I remember my mother glued to our old black-and-white television in November 1963 and Kennedy’s funeral procession as it wended its way ultimately to Arlington National Cemetery. I watched some of it—I was eleven—and remember the views of the caisson and the riderless horse, empty boots turned backward in the stirrups. The shock of the assassination lingered everywhere, in my house, in our church, in the community.
I didn’t really understand why my mother stared at that flickering gray footage.
On Saturday morning I started watching coverage of the McCain memorial at seven o’clock and did not move my eyes from the television until it had concluded, until the talking heads began rehashing the history that had just unfolded before me.
I was uncertain about the message conveyed as retired generals and Trump administration members Mattis and Kelly escorted Mrs. McCain from the Capitol to lay a wreath at the Viet Nam Veterans Memorial but I sensed the decency of the military family. I marveled at the in-the-momentness of the military honor guard who dealt with flapping plastic. When Ivanka Trump and Jared Kushner were shown to their seats with the White House delegation I was curious. What, especially was Ivanka feeling; did she feel any shame for the words and actions of her father, particularly since the last days of Senator McCain’s life.
As cameras scanned the congregation I named to myself every face I recognized, and there were many. The Episcopal liturgy began, familiar words, familiar rites; the first hymn, the Navy hymn, I hummed along, some of the lyrics coming back.
When Meghan McCain stepped to the pulpit, breathed deeply and then breathed fire on Trump, his base, and any American who would deny her father’s honor and sacrifice, the greatness of our nation founded on the highest human ideals, I sat riveted. This weeping woman was grieving something far more painful than the loss of an adored and loving parent.
One by one the speakers rose and songs were sung. Ms. McCain’s oration formed a mighty foundation on which a vision of American transcendence and McCain’s place in history formed a visionary architecture. Senator Joseph Lieberman, his friend; Dr. Henry Kissinger who honored his tortured years as a prisoner of war; President George W. Bush who bested him in an ugly Republican primary; President Barack Obama who bested him in a historical general election. All spoke of struggles, of discord and failure. All spoke of a shared love of this country and its people. All spoke of lasting respect, admiration, appreciation and love for John McCain.
The national anthem, which the man whose name was never spoken once has made a dog-whistle for racist sentiment, was forgotten for the inalienable right, glorious landscape, and incontrovertible truths of My Country Tis of Thee, America the Beautiful and the Battle Hymn of the Republic.
I did not move from my seat in front of the television. I didn’t say more than a few words to my Dear One, sitting often next to me, occasional tending to tasks nearby.
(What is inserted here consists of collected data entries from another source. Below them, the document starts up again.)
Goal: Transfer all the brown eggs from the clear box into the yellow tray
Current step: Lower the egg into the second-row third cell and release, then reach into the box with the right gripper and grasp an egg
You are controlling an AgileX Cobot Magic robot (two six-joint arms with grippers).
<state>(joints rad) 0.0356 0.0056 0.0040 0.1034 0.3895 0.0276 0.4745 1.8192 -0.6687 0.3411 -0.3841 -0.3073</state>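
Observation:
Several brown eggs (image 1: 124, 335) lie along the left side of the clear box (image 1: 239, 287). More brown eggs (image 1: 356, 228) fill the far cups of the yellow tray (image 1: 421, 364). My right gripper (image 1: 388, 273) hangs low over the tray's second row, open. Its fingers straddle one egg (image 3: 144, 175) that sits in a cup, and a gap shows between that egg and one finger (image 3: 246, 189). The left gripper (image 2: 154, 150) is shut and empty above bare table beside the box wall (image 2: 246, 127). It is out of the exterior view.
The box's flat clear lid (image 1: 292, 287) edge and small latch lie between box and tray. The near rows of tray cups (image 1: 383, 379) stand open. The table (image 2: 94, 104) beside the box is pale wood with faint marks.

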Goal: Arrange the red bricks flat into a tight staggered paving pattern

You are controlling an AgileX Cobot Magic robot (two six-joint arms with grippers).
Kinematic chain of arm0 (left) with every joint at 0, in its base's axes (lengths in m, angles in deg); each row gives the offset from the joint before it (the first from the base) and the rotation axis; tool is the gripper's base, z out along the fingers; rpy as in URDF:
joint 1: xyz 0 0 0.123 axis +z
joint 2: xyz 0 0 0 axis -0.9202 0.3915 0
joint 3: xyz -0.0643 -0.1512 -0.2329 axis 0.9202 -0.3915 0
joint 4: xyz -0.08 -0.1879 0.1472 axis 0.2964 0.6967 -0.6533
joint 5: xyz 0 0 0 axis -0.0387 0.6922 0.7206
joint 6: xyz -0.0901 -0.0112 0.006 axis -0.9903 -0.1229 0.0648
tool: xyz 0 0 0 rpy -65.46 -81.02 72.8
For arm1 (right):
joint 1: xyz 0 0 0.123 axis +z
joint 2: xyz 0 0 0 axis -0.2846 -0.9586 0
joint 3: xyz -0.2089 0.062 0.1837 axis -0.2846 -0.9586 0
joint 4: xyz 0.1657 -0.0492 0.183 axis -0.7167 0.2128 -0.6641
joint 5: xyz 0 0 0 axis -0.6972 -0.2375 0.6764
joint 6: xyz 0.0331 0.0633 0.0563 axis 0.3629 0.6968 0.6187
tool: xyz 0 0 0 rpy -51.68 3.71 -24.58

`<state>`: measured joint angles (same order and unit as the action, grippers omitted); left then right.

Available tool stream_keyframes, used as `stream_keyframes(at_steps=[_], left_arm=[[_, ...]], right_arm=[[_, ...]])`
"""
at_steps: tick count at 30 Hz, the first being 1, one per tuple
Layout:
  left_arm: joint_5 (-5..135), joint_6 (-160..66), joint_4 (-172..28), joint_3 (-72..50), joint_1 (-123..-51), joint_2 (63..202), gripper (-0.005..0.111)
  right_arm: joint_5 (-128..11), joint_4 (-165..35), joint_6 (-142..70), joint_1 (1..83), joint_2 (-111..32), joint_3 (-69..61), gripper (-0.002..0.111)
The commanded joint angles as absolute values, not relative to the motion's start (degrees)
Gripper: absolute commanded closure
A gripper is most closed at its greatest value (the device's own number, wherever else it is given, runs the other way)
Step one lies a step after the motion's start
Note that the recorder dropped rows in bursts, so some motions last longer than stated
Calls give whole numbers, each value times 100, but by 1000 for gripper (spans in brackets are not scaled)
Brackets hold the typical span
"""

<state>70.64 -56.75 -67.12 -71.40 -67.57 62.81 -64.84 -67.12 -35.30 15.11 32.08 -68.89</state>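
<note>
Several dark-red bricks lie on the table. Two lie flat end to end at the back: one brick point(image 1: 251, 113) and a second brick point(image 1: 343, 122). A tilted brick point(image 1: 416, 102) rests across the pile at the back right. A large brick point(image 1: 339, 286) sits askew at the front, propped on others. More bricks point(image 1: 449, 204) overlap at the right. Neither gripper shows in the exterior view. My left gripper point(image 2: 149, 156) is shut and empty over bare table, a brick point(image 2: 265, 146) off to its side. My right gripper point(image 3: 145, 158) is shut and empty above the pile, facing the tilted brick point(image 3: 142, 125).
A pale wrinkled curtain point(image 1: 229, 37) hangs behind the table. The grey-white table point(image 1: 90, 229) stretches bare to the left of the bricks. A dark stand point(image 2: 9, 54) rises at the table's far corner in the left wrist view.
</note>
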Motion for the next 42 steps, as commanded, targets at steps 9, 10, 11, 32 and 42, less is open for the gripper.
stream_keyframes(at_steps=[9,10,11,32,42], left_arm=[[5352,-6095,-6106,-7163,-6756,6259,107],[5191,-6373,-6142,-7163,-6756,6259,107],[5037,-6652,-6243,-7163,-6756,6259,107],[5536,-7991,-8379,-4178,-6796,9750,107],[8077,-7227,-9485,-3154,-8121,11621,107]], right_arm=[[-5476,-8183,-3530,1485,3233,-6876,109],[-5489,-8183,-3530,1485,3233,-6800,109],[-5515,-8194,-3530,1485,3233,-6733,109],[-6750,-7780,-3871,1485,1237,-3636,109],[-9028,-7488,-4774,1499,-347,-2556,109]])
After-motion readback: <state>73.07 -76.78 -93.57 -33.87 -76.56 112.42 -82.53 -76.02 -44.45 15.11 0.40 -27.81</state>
I witnessed history. I saw, at least for a moment, a grand unity of patriotism, decency and sorrow that made me proud.
With the opening bars of Danny Boy, Mrs. McCain, whose dignity and stoicism had armored her upright, wept and bent into the comfort of her son John. Tears brimmed in my eyes and a lump ached in my throat.
My mother had watched all those hours commemorating the end of the life of President John F. Kennedy because she recognized, somehow, that she was not just audience to a particular performance but witness to historic change. There would be the time before the Kennedy administration; by the end of 1968, there would be the upheaval that followed the deaths of the Reverend Dr. Martin Luther King, presidential candidate Senator Robert Kennedy, riots, and the Democratic Convention in Chicago. Everything that followed belonged to a different era.
We are in the midst of cataclysmic historical change. No scholarly or journalistic analysis could better summarize that than the songs, readings and eulogies that celebrated the life of Senator John McCain. No call for decency and the moral height demanded of us by our founding documents and complicated, contradictory history could ring with more clarion urgency.